Balthazar did not have the experience of a formal art education but he had opportunities that seemingly had a big impact for the modesty of each circumstance. Growing up in Waterbury, Balthazar was friendly with his contemporary, George Davidson (1889-1965), who went on to have a successful art career producing murals, portraits and landscapes. Davidson’s family emigrated from Russia when he was eight years old. They settled in Waterbury where the father worked at Scovill Manufacturing Company. Davidson and Balthazar were contemporaries, and knew other as school boys. As an adult, Balthazar reminisced that when twelve years old, the two boys were joined [by another] to “take off on weekends and paint everything they could see.” Local artist-teacher Minnie Rogers Steele encountered the boys around town and encouraged them by providing lessons in her Maple Street studio.

A summer class at the Boston Museum at age sixteen in 1906 was followed by studies with realist painter and printmaker George Bellows (1882-1925), probably at the Art Students League in 1910. But academic achievement kept Balthazar on track for his future career as a lawyer. After graduation from Montreal’s Laval College, Balthazar attended Yale Law School, took the bar in 1915 and began practice in Waterbury. The regulated life of a lawyer was balanced by the freedom he found in the act of creating art.

Though he sometimes worked in oil, Balthazar’s primary medium was etching. Etching is a highly accessible printmaking technique similar to drawing. Using a fine needle point, the artist scratches his design onto a metal plate. The prepared plate is then inked and run through a press.

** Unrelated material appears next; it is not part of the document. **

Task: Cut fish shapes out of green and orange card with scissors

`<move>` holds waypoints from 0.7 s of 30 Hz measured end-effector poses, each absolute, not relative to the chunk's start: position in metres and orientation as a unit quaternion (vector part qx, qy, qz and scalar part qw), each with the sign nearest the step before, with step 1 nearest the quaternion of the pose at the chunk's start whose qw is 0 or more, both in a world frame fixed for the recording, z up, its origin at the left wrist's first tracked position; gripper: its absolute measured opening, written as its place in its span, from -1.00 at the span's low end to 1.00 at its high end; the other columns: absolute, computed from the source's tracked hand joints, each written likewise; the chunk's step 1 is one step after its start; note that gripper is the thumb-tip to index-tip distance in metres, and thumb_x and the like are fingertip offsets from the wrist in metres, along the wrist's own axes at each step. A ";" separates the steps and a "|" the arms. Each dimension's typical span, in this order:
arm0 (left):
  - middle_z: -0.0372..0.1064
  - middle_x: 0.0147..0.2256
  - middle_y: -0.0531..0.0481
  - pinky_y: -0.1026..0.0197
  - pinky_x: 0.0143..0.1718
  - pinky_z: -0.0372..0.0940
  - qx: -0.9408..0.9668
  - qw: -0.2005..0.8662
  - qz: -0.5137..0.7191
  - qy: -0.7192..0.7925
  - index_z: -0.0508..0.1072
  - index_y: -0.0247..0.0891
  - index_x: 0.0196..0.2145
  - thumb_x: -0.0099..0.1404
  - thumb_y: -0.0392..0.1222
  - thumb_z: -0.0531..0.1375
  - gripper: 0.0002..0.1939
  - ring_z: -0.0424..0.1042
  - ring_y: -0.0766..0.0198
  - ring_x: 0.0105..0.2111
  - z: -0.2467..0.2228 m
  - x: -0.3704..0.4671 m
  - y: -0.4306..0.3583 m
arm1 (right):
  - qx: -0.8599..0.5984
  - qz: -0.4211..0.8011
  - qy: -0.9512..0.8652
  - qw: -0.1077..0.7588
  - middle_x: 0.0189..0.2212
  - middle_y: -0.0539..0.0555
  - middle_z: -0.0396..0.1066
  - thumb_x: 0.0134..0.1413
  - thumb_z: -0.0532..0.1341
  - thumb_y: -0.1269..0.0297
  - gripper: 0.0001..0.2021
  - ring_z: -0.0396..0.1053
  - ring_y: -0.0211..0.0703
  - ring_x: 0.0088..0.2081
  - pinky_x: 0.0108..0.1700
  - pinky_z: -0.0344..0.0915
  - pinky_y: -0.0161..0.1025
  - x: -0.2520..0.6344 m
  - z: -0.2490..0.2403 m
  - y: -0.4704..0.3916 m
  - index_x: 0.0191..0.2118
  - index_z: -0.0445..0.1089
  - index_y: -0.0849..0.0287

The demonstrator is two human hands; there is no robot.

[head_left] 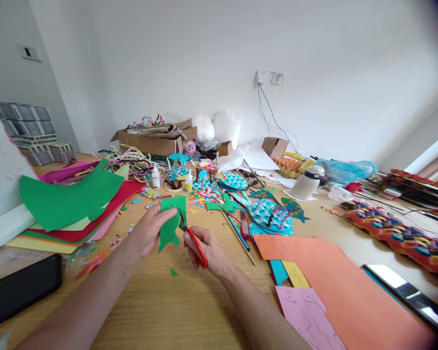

For further information, see this demonstration produced by the Metropolitan Museum of Art:
https://www.metmuseum.org/about-the-met/curatorial-departments/drawings-and-prints/materials-and-techniques/printmaking/etching
Printmaker, gallerist and curator Marc Chabot suggests that Balthazar’s total etched production may approach 200 plates. The print run was rarely acknowledged. The artist seemed informal in that regard, Chabot identifies, once done and proofed, Balthazar likely printed a few impressions and moved on to the next. His joy, came primarily from engagement with the aesthetic potential offered by the world he knew best: his friends, family, colleagues and his home town of Waterbury. The prints, Chabot says, quite popular when they were made and the novelty of having an etching of one’s own neighborhood, town or local landmark must of attracted many to them. As decorating tastes changed mid-century towards modern contemporary design, Balthazar’s traditional work may have seemed dated, and falling out of favor, was regulated to antique shops and estate sales. Chabot recalls thumbing through the racks at the Curtis Art Company, which fronted on the Green to see Balthazar work and suggests that Goldsmith’s Art Supply on Bank Street may have handled his work during his lifetime.